**Assignment**
Return the lines below that contain "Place".

----------------

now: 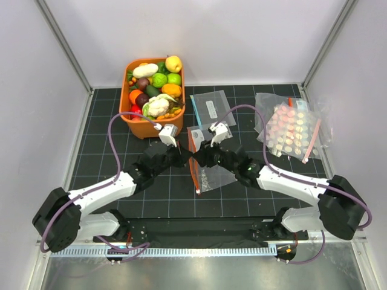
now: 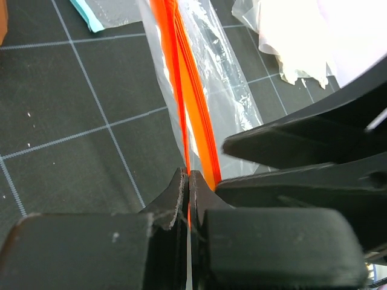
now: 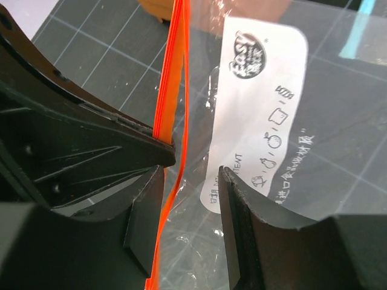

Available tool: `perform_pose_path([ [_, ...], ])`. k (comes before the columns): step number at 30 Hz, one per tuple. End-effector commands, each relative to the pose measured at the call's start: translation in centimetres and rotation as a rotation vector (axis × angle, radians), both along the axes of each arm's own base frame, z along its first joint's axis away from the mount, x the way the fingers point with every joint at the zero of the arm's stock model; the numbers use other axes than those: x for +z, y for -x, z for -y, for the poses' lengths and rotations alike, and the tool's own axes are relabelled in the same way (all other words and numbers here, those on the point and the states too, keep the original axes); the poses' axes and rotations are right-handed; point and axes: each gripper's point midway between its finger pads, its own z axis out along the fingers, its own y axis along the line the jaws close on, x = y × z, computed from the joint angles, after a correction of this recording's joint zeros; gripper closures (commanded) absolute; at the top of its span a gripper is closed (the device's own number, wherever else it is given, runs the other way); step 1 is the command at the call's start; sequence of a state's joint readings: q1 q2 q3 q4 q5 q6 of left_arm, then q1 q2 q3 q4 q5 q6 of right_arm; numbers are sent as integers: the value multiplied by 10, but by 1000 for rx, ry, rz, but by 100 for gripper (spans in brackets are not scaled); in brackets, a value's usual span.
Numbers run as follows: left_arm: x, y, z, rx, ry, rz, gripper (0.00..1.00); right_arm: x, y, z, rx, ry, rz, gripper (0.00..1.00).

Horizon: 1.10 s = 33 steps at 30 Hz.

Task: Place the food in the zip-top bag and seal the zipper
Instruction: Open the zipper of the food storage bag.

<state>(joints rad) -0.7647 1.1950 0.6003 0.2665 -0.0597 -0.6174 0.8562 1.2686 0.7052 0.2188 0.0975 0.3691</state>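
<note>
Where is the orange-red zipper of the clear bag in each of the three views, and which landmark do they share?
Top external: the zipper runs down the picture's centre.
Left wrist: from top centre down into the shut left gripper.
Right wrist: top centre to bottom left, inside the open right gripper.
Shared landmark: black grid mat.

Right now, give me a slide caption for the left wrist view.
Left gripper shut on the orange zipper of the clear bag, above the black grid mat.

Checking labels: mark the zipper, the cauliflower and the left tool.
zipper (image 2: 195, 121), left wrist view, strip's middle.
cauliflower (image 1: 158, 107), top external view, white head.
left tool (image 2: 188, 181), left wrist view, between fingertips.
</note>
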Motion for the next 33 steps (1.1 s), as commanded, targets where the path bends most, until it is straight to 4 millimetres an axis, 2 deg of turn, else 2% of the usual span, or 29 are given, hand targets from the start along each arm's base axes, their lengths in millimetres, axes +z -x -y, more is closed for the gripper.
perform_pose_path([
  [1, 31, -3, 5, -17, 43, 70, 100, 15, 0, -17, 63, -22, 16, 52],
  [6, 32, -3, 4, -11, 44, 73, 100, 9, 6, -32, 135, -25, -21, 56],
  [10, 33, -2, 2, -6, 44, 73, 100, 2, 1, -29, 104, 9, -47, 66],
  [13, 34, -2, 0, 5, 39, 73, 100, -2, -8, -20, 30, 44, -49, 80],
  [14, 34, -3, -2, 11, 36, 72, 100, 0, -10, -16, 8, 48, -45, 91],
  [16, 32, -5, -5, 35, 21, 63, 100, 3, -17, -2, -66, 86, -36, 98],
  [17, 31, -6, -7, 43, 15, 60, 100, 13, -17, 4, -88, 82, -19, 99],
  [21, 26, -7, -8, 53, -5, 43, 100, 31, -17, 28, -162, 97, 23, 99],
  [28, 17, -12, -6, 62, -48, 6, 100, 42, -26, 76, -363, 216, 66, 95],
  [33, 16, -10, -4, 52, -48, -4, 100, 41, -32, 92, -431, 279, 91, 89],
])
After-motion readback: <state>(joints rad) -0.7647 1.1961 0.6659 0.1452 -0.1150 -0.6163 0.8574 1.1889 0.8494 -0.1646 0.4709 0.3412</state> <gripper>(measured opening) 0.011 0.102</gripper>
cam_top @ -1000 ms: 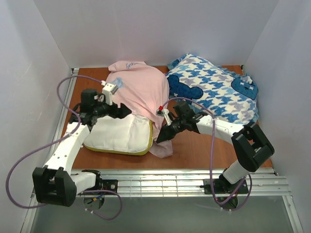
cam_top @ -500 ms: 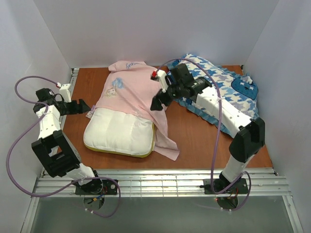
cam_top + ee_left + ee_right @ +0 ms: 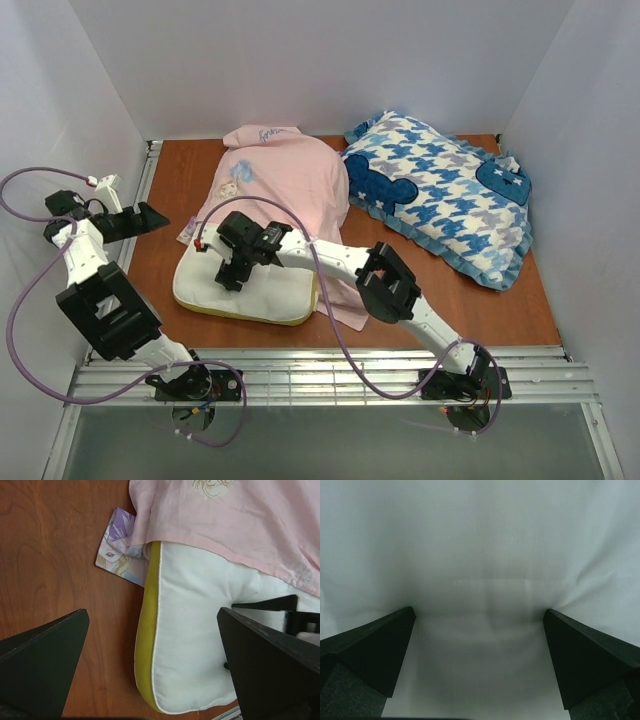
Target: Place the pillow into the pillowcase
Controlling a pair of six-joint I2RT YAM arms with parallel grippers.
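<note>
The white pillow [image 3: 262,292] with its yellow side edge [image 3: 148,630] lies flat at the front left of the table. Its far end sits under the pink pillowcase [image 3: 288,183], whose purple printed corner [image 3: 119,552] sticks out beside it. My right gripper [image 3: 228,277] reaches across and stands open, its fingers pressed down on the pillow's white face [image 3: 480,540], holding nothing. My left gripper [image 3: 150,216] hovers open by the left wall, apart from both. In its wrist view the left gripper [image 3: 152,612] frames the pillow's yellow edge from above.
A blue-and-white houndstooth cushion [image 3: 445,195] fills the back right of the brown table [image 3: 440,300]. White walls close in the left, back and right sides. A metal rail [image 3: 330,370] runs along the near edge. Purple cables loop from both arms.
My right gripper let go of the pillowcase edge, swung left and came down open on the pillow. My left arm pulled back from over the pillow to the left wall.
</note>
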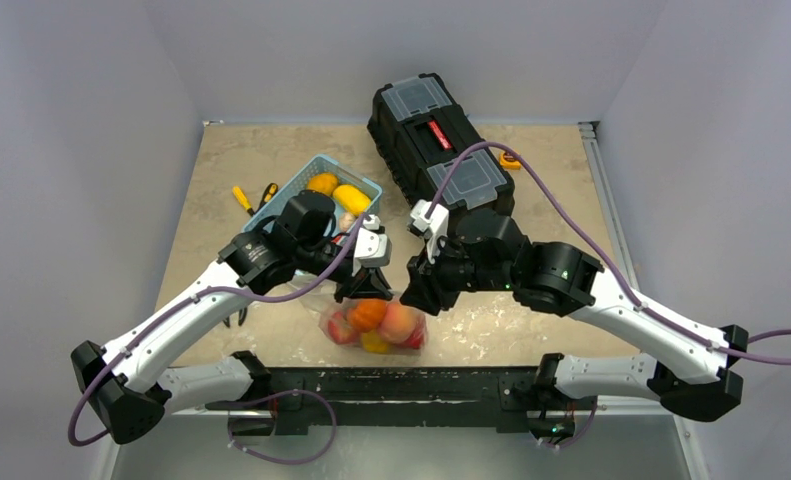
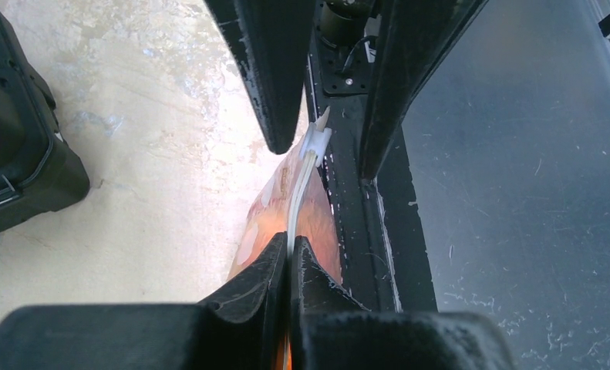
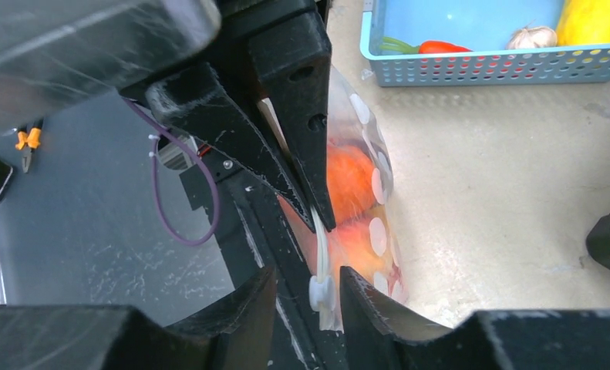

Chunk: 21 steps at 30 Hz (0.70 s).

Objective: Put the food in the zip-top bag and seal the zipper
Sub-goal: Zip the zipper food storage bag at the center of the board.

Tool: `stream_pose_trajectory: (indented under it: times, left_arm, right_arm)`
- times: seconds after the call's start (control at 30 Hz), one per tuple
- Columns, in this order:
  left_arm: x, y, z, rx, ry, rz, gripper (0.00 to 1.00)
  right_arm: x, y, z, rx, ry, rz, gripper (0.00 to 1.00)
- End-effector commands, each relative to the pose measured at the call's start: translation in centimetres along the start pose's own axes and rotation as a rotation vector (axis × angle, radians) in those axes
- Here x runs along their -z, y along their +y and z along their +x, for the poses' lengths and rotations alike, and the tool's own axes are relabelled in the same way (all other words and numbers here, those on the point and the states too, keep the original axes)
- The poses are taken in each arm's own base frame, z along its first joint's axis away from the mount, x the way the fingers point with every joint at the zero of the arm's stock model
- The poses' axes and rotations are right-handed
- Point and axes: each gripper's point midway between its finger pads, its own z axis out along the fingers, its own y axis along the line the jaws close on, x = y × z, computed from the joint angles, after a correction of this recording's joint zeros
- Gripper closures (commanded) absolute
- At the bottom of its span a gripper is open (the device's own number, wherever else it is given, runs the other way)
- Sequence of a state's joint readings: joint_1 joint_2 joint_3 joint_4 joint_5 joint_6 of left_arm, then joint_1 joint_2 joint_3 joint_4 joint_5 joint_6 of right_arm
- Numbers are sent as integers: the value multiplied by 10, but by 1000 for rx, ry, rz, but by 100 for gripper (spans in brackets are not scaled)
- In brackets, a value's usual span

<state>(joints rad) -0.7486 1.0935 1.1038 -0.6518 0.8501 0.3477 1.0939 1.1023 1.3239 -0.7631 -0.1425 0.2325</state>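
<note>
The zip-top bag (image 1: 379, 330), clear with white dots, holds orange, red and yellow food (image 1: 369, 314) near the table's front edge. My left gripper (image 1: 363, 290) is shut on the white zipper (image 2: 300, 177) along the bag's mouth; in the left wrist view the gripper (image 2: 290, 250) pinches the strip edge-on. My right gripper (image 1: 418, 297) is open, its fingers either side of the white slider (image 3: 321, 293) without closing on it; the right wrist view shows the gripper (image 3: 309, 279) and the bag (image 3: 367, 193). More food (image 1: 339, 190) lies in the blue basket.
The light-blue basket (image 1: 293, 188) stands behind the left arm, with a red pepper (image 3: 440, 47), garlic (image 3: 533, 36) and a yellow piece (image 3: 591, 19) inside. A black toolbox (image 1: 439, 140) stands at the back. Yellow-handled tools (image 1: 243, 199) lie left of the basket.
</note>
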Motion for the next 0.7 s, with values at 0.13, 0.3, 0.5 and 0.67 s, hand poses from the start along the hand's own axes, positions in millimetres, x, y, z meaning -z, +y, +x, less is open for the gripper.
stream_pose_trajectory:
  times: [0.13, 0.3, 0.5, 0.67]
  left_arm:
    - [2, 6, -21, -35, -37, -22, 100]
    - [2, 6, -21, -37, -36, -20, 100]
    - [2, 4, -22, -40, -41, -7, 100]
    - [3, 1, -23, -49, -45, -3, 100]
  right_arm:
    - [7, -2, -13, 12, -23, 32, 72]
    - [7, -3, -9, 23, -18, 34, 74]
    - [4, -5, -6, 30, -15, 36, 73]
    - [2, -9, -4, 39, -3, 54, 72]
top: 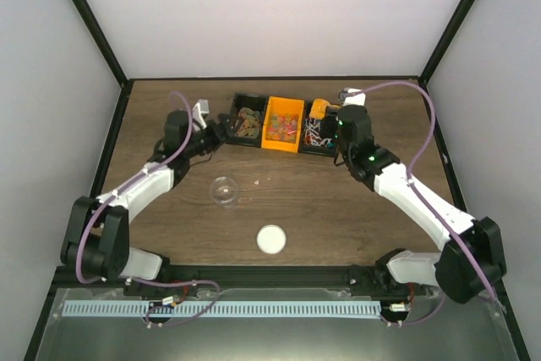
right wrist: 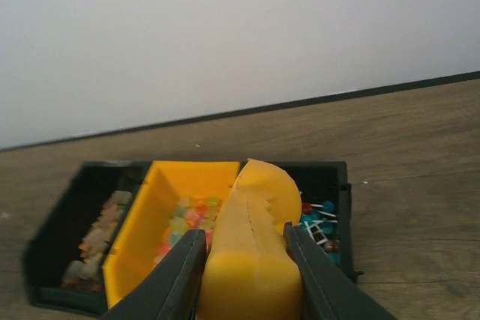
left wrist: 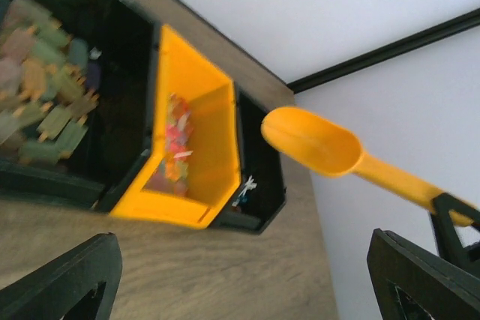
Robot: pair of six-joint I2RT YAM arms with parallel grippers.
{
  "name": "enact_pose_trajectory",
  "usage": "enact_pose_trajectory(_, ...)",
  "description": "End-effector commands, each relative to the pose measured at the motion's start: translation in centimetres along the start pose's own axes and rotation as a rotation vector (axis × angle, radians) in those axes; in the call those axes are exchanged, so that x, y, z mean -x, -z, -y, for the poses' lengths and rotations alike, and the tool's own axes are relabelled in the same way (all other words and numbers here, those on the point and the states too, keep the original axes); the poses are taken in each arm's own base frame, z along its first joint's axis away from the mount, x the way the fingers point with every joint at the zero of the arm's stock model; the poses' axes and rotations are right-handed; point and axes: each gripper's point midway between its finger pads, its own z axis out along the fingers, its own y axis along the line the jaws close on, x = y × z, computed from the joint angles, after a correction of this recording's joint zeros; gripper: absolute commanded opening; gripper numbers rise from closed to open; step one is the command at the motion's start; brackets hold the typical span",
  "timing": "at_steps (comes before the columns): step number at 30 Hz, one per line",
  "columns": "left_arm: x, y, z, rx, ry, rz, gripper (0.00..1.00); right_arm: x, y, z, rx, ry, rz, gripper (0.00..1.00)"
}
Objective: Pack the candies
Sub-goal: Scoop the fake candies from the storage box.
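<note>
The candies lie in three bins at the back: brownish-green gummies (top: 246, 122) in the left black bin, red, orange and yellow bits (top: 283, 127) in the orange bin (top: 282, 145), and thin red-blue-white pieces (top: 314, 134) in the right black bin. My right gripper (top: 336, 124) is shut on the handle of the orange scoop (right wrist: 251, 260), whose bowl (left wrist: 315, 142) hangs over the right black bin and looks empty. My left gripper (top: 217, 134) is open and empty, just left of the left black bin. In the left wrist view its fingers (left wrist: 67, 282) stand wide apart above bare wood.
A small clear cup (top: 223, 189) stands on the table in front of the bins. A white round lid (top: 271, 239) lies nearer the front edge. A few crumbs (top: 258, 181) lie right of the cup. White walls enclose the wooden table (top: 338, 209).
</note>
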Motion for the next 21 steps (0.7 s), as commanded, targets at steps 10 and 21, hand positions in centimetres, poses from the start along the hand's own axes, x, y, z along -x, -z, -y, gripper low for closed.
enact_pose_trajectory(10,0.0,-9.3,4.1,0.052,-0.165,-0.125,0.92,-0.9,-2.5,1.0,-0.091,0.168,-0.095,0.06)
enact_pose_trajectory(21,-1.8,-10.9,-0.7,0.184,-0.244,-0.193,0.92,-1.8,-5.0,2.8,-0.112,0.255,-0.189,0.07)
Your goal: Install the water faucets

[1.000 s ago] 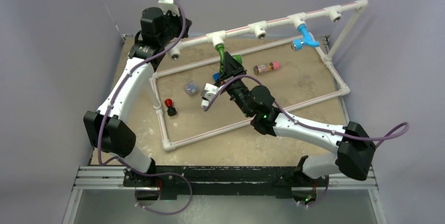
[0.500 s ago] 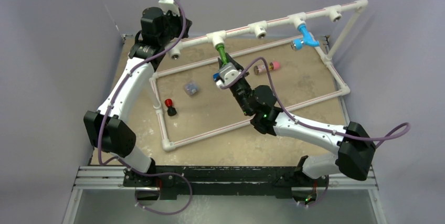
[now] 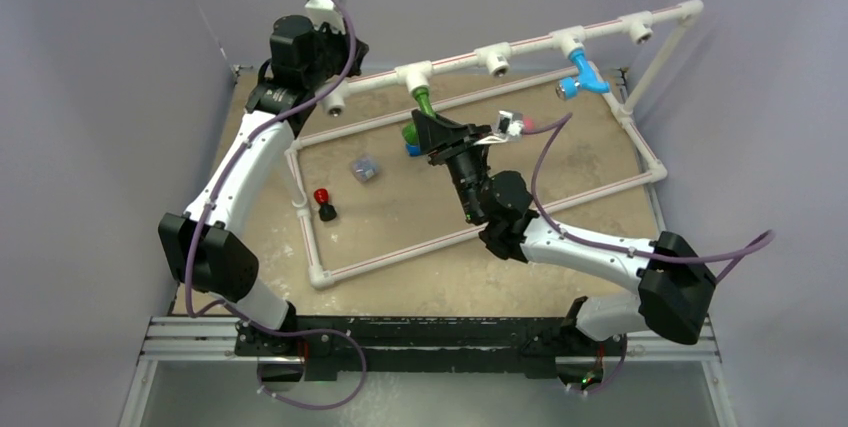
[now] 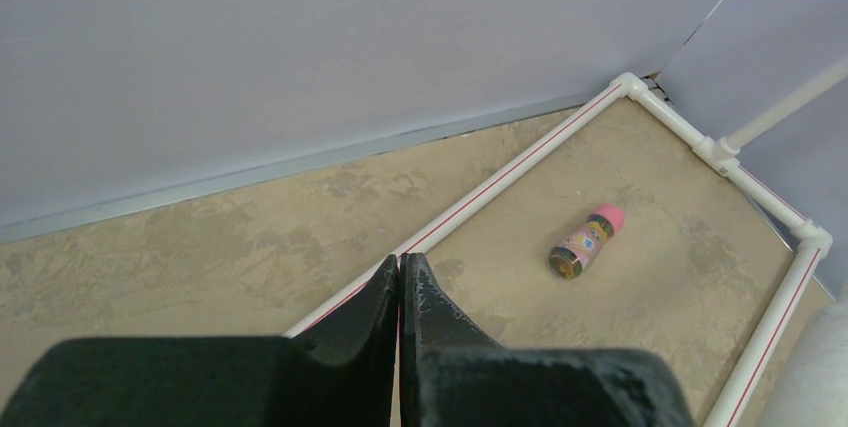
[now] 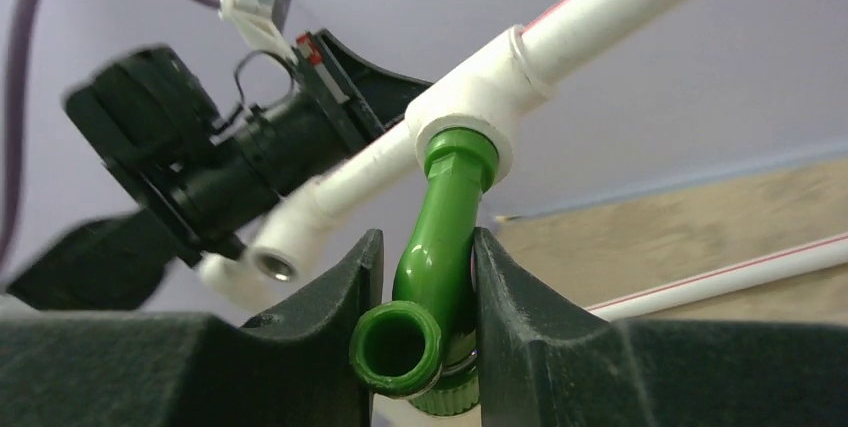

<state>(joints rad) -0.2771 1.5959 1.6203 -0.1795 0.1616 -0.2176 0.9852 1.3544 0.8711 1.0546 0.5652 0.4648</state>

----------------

**Answer section**
Task: Place the food in the zip-top bag and seal the zipper
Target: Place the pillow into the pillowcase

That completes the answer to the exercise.